Siamo distanti ormai quasi tre generazioni dall’ultima ondata di intelligenza collettiva, un distacco pericoloso. Se non ci sarà in breve una reversione di questa tendenza, se non sarà ripristinato il pensiero critico e la fantasia utopica, fra poco non resterà nemmeno la loro memoria da tramandare alle future generazioni, e rischia che l’oscurantismo si consolidi poi per secoli senza alcun dissenso.

Ma la letteratura è in grado di sfatare questo rischio, operando come antidoto ai luoghi comuni e alla propaganda mascherata da intrattenimento e riproponendo la complessità e l’ambiguità, riaprendo prospettive sorprendenti, aggiungendo all’immaginario voli e immersioni ardite e appassionanti. L’arte letteraria è rimasta la sola a potere svolgere questo compito immenso di redenzione e di ricostruzione; gli altri discorsi hanno ormai perso ogni efficacia, si sono adattati al vuoto dei tempi, nutrito dal cinismo e dall’infantilizzazione forzata di tutti. Anche la letteratura ha sofferto gli effetti di questa banalizzazione, ma una sua parte importante ancora resiste e cresce nelle lacune lasciate dalle altre sfere di pensiero.

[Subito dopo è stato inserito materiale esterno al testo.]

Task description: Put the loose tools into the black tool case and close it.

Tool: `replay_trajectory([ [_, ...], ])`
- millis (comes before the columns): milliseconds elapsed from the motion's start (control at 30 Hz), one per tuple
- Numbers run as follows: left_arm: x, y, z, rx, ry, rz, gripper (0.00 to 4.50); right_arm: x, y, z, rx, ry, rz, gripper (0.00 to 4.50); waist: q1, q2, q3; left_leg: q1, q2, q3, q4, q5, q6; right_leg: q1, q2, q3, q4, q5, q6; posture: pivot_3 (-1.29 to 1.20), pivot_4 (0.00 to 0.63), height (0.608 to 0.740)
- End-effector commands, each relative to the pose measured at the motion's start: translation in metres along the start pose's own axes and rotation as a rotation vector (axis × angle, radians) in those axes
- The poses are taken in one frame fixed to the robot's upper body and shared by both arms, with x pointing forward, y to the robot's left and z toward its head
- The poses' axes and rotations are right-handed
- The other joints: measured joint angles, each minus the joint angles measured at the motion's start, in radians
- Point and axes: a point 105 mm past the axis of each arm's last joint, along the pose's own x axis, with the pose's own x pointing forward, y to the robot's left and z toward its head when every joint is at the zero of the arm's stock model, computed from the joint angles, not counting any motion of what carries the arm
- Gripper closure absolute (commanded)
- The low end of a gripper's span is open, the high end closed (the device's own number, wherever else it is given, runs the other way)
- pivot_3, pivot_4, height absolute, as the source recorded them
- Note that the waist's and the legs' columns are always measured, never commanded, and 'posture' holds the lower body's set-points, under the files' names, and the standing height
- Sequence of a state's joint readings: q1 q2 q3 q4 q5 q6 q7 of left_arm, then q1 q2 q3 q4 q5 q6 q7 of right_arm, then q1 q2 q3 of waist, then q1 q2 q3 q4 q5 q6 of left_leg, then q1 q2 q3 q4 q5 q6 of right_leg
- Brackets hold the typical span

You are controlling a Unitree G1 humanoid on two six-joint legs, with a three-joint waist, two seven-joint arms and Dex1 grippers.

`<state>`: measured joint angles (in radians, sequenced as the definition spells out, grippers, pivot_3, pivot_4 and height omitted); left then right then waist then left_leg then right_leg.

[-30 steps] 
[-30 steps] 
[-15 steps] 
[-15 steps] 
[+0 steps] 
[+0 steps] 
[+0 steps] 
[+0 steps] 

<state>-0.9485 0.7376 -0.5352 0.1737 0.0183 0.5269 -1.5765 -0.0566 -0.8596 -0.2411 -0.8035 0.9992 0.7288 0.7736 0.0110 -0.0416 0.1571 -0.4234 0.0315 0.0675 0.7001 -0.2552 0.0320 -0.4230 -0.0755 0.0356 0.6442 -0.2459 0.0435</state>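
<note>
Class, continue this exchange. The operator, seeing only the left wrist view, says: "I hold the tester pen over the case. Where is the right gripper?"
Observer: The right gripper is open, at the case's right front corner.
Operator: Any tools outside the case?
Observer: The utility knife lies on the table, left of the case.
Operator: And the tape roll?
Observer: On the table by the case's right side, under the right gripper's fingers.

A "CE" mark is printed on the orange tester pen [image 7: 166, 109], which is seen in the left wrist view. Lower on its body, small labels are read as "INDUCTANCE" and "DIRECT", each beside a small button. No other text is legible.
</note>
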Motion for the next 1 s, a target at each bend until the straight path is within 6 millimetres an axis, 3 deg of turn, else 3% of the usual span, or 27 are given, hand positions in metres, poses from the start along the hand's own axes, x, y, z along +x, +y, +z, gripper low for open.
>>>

Ma sarà sufficiente? Penso di sì. La letteratura può sembrare oggi una piccola particella, quasi irrilevante, quasi impercettibile, ma è una particella dotata di una potentissima energia, che dal punto marginale dov’è riesce a muovere ogni cosa, a trasformare il simbolico e a guidare le grande narrazioni. E se è vero che ci siamo tutti ammalati con i miasmi delle narrazioni insalubri, solo le nuove narrazioni avranno il potere di farci guarire.